*** Opening of Entries supplied ***

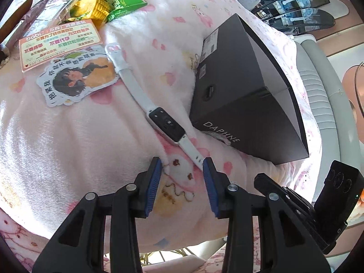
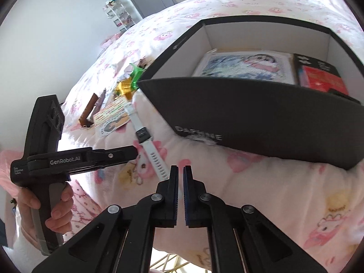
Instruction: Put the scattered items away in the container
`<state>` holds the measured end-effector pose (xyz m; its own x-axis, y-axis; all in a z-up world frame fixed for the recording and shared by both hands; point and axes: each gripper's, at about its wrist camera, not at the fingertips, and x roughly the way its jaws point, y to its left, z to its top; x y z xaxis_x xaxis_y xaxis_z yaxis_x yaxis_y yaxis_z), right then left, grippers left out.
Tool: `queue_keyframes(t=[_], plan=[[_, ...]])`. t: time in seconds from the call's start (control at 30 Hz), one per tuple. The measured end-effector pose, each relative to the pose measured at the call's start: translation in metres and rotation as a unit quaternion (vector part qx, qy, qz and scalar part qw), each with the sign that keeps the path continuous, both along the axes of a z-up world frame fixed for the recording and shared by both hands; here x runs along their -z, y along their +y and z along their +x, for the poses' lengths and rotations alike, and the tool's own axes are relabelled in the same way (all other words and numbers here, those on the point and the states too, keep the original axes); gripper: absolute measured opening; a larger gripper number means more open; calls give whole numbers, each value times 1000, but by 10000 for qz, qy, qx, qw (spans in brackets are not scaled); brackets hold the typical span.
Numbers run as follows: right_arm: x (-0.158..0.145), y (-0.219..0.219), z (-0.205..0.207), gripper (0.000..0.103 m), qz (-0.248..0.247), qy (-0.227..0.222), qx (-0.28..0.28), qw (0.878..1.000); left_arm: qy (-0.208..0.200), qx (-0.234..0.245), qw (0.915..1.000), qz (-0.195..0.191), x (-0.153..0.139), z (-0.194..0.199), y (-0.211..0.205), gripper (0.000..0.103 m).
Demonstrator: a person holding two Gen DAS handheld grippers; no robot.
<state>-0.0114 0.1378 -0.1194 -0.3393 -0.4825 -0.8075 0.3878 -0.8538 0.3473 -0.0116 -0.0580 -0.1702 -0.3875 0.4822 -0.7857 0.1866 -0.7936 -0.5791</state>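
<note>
Lying across the bed, the pink blanket point(image 1: 68, 136) is carrying everything, and the black box point(image 2: 261, 118) is sitting on it as the landmark for the rest. Judging by its contents, the tidying is partly done: a picture card point(image 2: 245, 66) and a red-and-black packet point(image 2: 318, 77) are already resting inside the box. Still waiting outside, just beside the box's lettered wall, is the white watch point(image 1: 166, 122), with the sticker point(image 1: 77, 79), the orange card point(image 1: 59, 43) and the green and yellow wrappers point(image 1: 107, 4) lying farther off on that same side.

The right wrist view is looking down into the box (its inside is hidden from the left wrist view, which is seeing only dark outer walls). The left view, though, is showing the watch's strap end reaching between the jaws of the left gripper point(image 1: 182, 166), which are standing wide and holding nothing. The right gripper point(image 2: 180, 170) is hovering near the box with jaws nearly closed, empty (only a thin gap showing).
</note>
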Motion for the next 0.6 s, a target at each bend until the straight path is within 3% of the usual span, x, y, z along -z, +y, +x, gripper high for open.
queue_keyframes(t=[0.13,0.27,0.37,0.43,0.47,0.6], plan=[[-1,30,-6,3,273,-18,350,9990,79,12,9999,77,-1,-3,4,37],[-6,21,-1,3,-189,-36,-132,9997,-117,31,9995,275,11,-11,12,37],[-4,-5,7,5,-151,-12,-589,9981,-55,113,9992,370,13,-11,22,37],[2,-25,9,6,8,39,-867,9962,0,59,9997,221,11,-12,25,28],[8,-33,9,7,52,17,-960,9954,-1,1,10000,83,11,-13,26,11],[29,-55,-2,9,343,-147,-924,9950,22,-67,9999,73,8,-14,24,7]])
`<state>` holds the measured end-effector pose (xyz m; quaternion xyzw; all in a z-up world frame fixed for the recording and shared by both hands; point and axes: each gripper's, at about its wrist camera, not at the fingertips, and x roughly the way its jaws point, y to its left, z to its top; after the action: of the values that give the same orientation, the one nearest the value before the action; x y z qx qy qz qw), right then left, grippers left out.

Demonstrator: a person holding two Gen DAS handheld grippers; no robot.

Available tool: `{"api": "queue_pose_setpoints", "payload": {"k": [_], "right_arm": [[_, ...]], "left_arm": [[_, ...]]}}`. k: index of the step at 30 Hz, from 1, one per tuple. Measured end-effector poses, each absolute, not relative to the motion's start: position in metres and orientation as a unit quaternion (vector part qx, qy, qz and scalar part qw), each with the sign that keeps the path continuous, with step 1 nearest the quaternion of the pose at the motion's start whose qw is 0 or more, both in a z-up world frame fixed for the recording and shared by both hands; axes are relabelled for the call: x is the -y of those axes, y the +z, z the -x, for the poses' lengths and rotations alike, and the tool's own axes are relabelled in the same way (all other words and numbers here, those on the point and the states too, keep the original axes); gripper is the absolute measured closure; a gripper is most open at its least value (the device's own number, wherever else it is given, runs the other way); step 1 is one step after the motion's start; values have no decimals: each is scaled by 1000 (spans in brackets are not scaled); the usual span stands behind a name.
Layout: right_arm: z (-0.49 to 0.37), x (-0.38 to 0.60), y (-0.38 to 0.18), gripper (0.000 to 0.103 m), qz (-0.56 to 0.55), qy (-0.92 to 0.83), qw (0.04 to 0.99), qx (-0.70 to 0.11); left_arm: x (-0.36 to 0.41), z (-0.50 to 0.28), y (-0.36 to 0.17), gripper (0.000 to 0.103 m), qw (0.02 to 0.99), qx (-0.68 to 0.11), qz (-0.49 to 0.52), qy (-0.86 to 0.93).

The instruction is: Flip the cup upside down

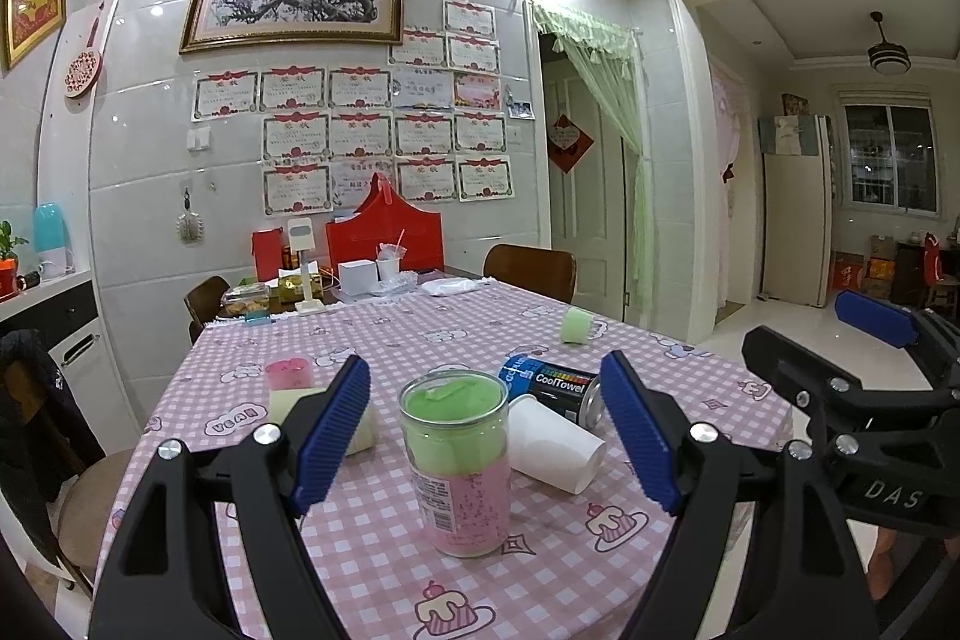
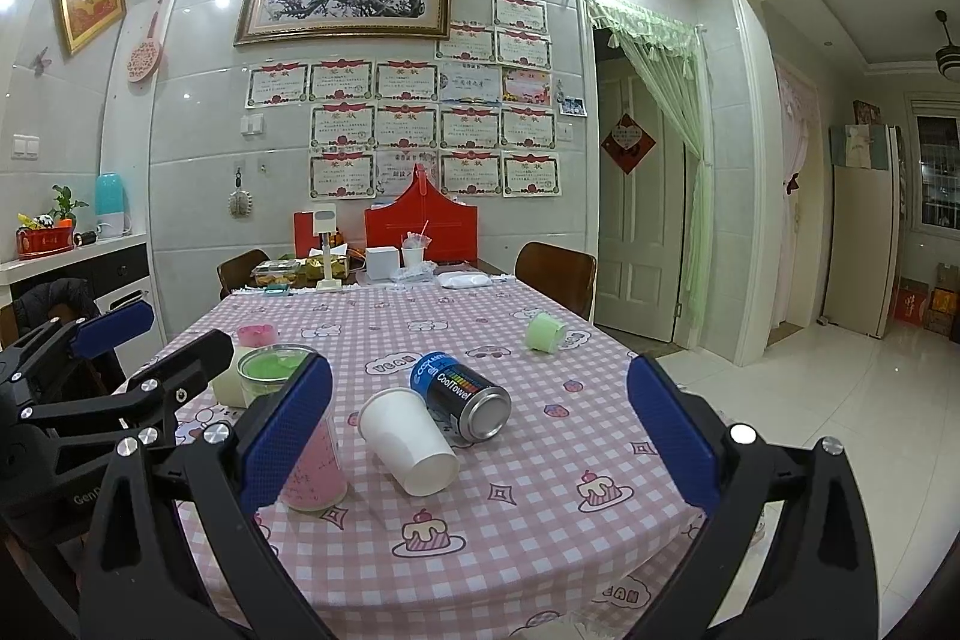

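A white paper cup (image 1: 555,441) lies on its side on the pink checked tablecloth, its mouth toward the near right. It also shows in the right wrist view (image 2: 409,439). My left gripper (image 1: 486,439) is open and empty above the near table edge, its blue pads on either side of a clear canister (image 1: 457,463). My right gripper (image 2: 480,436) is open and empty, and the cup lies between its fingers, further out on the table. The right gripper also shows in the left wrist view (image 1: 840,370).
A clear canister with green and pink towels (image 2: 300,430) stands left of the cup. A CoolTowel can (image 2: 462,394) lies just behind the cup. A green cup (image 2: 545,332), a pink cup (image 2: 256,334) and a pale cup (image 1: 360,430) lie around. Chairs and clutter are at the far end.
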<state>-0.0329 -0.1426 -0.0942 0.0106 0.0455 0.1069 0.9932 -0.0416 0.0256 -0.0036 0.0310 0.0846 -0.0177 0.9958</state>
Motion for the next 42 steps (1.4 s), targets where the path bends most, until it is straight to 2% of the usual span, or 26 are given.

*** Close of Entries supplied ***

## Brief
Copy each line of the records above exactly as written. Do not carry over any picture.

## Solution
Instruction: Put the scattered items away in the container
`<state>` holds the measured end-effector pose (xyz m; its own x-axis, y-axis; all in a z-up world frame fixed for the recording and shared by both hands; point and axes: each gripper's, at about its wrist camera, not at the fingertips, and x roughly the way its jaws point, y to its left, z to its top; x y z xaxis_x xaxis_y xaxis_z yaxis_x yaxis_y yaxis_z), right then left, grippers left out.
Tool: `queue_keyframes(t=[_], plan=[[_, ...]])`. t: time in seconds from the call's start (control at 30 Hz), one per tuple. The measured end-effector pose, each relative to the pose measured at the call's start: translation in metres and rotation as a unit quaternion (vector part qx, qy, qz and scalar part qw), each with the sign that keeps the path continuous, both along the axes of a z-up world frame fixed for the recording and shared by both hands; here x runs along their -z, y along their +y and z along their +x, for the poses' lengths and rotations alike, and the tool's own axes are relabelled in the same way (all other words and numbers here, those on the point and the states too, keep the original axes); gripper: absolute measured opening; a larger gripper number means more open; calls give whole numbers, each value times 1000, but by 10000 for qz, qy, qx, qw (spans in brackets are not scaled); brackets hold the typical span.
Numbers run as follows: right_arm: x (-0.158..0.145), y (-0.219..0.219), z (-0.205..0.207), gripper (0.000..0.103 m), qz (-0.248..0.247), qy (-0.227..0.222), qx (-0.28..0.28), qw (0.878..1.000); left_arm: qy (-0.208..0.200), qx (-0.234..0.245), qw (0.915..1.000), qz (-0.195..0.191), x (-0.153..0.139), z (-0.194..0.199), y (-0.211..0.205), gripper (0.000..0.103 m).
Demonstrator: a person holding two Gen DAS handheld grippers; no robot.
<state>-0.0114 0.1378 -0.1194 -0.3393 -0.4825 -0.8075 0.3878 -0.8538 0.3473 -0.0116 -0.0580 -0.1702 -0.3875 0.4822 -0.7857 0.1866 -0.7936 -0.5791</state>
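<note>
Lying across the bed, the pink blanket point(image 1: 68, 136) is carrying everything, and the black box point(image 2: 261, 118) is sitting on it as the landmark for the rest. Judging by its contents, the tidying is partly done: a picture card point(image 2: 245, 66) and a red-and-black packet point(image 2: 318, 77) are already resting inside the box. Still waiting outside, just beside the box's lettered wall, is the white watch point(image 1: 166, 122), with the sticker point(image 1: 77, 79), the orange card point(image 1: 59, 43) and the green and yellow wrappers point(image 1: 107, 4) lying farther off on that same side.

The right wrist view is looking down into the box (its inside is hidden from the left wrist view, which is seeing only dark outer walls). The left view, though, is showing the watch's strap end reaching between the jaws of the left gripper point(image 1: 182, 166), which are standing wide and holding nothing. The right gripper point(image 2: 180, 170) is hovering near the box with jaws nearly closed, empty (only a thin gap showing).
</note>
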Motion for the next 0.6 s, a target at each bend until the straight path is within 3% of the usual span, x, y, z along -z, +y, +x, gripper high for open.
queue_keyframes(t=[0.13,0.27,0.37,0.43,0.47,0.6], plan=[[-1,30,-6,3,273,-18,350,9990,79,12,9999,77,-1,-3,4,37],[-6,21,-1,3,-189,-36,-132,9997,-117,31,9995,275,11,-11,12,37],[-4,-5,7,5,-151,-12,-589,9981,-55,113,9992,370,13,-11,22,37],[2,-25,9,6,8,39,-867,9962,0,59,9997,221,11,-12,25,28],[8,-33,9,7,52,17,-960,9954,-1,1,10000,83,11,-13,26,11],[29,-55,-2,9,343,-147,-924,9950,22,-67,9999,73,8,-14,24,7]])
`<state>` holds the measured end-effector pose (xyz m; quaternion xyzw; all in a z-up world frame fixed for the recording and shared by both hands; point and axes: each gripper's, at about its wrist camera, not at the fingertips, and x roughly the way its jaws point, y to its left, z to its top; after the action: of the values that give the same orientation, the one nearest the value before the action; x y z qx qy qz qw), right then left, grippers left out.

Demonstrator: a person holding two Gen DAS handheld grippers; no robot.

Available tool: `{"api": "queue_pose_setpoints", "payload": {"k": [_], "right_arm": [[_, ...]], "left_arm": [[_, ...]]}}`. k: index of the step at 30 Hz, from 1, one per tuple. Measured end-effector poses, each absolute, not relative to the motion's start: position in metres and orientation as a unit quaternion (vector part qx, qy, qz and scalar part qw), each with the sign that keeps the path continuous, with step 1 nearest the quaternion of the pose at the motion's start whose qw is 0 or more, both in a z-up world frame fixed for the recording and shared by both hands; axes are relabelled for the call: x is the -y of those axes, y the +z, z the -x, for the poses' lengths and rotations alike, and the tool's own axes are relabelled in the same way (all other words and numbers here, those on the point and the states too, keep the original axes); gripper is the absolute measured closure; a gripper is most open at its least value (the device's own number, wherever else it is given, runs the other way); step 1 is one step after the motion's start; values have no decimals: each is scaled by 1000 (spans in brackets are not scaled); the usual span stands behind a name.
Layout: right_arm: z (-0.49 to 0.37), x (-0.38 to 0.60), y (-0.38 to 0.18), gripper (0.000 to 0.103 m), qz (-0.56 to 0.55), qy (-0.92 to 0.83), qw (0.04 to 0.99), qx (-0.70 to 0.11); left_arm: x (-0.36 to 0.41), z (-0.50 to 0.28), y (-0.36 to 0.17), gripper (0.000 to 0.103 m), qw (0.02 to 0.99), qx (-0.68 to 0.11), qz (-0.49 to 0.52), qy (-0.86 to 0.93).

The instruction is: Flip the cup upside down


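A white paper cup (image 1: 555,441) lies on its side on the pink checked tablecloth, its mouth toward the near right. It also shows in the right wrist view (image 2: 409,439). My left gripper (image 1: 486,439) is open and empty above the near table edge, its blue pads on either side of a clear canister (image 1: 457,463). My right gripper (image 2: 480,436) is open and empty, and the cup lies between its fingers, further out on the table. The right gripper also shows in the left wrist view (image 1: 840,370).
A clear canister with green and pink towels (image 2: 300,430) stands left of the cup. A CoolTowel can (image 2: 462,394) lies just behind the cup. A green cup (image 2: 545,332), a pink cup (image 2: 256,334) and a pale cup (image 1: 360,430) lie around. Chairs and clutter are at the far end.
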<state>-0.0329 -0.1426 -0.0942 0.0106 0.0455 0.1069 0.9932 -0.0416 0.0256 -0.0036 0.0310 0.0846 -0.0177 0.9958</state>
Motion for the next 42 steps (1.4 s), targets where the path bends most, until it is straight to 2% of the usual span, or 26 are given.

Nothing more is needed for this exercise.